What is expected: Without the pictures, copy all of the data exactly.
━━━━━ Information shown
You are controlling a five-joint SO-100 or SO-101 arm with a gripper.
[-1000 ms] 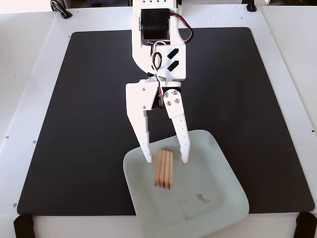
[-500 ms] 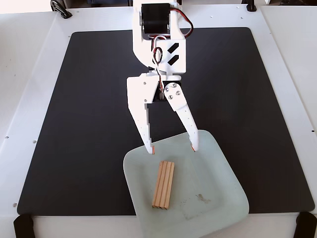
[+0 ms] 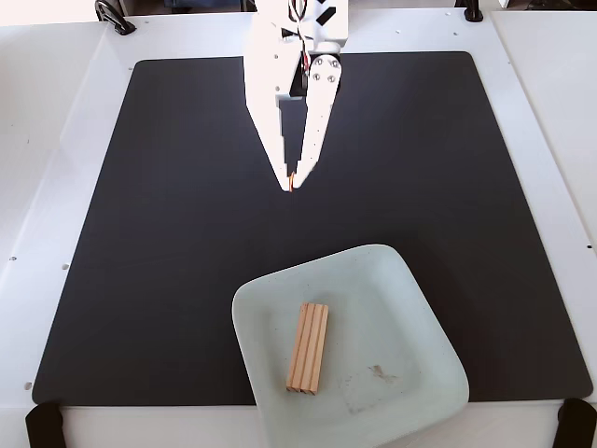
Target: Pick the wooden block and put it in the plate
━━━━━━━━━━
Written response:
You are controlling a five-joint SO-100 or SO-101 arm with a gripper.
[-1000 ms] 
[-500 ms] 
[+0 ms] 
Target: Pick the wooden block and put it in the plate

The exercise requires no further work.